Natural Rationality | decision-making in the economy of nature

8/19/07

The Economy of Nature: A Brief Introduction

all organic beings are striving to seize on each place in the economy of nature
(Darwin, [1859] 2003, p. 90)


Needless to say, Darwin’s theory of descent with modification was a true conceptual revolution[1]. It provides a general mechanism that explains the diversity and adaptivity of living beings—natural selection—and a guiding principle for organizing the mass of facts about them, the tree of life [2]. In recalling how this idea had come to his mind, Darwin wrote that he was trying to solve one problem: how is it that plants and animals sharing a common ancestry end up to be so different?
“The solution, as I believe, is that the modified offspring of all dominant and increasing forms tend to become adapted to many and highly diversified places in the economy of nature”[3].
Darwin repeatedly uses the expression “economy of nature” in The Origin of Species and other writings.
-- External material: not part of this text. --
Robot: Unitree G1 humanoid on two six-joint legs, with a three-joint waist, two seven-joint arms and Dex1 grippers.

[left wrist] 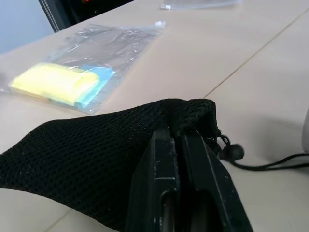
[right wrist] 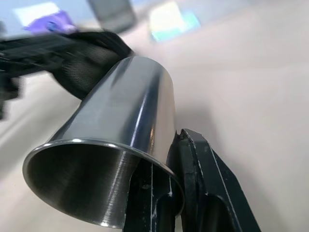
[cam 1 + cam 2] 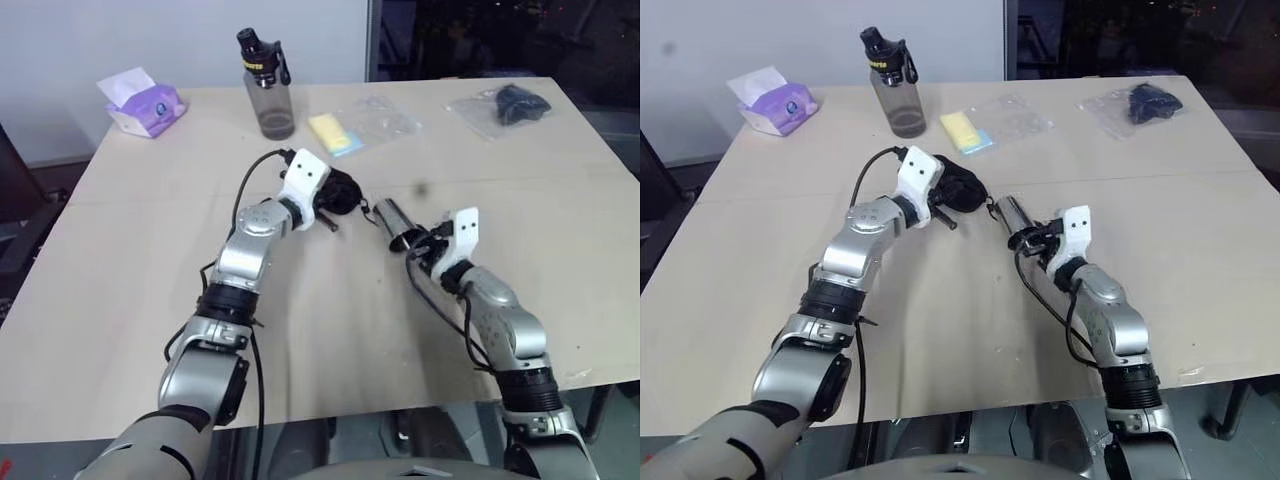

He was not the first to conceive nature as an economy, although he was among the first to suggest an explicit similarity between natural and political economy. Before Darwin, the idea of nature as an economy had no particular ramification with human economic practices. In The Sacred Theory of the Earth, theologian Thomas Burnet referred to the “Oeconomy of nature” as the “well ordering of the great Family of living Creatures”[4] an order of divine origin. Swedish naturalist Carl Linnaeus, in his Specimen Academicum de Oeconomia Naturae, construed this divine order has being self-organized, exhibiting a balance of births and deaths, a complementarity between the function and purpose of life forms[5]. Adam Smith recognized the unity of this economy, where all living forms strive for “self-preservation, and the propagation of the species” but are limited in their problem-solving capacities, and hence must often rely on intuition instead of reasoning[6]. Lyell, in his Principle of Geology, describes how the involuntary agency of human and other animals “
contribute to extend or limit the geographical range and numbers of certain species, in obedience to general rules in the economy of nature, which are for most the part out of our control”[7].
Where Linnaeus saw a clockwork organization, Lyell’s representation of the world was more that of a dynamic equilibrium.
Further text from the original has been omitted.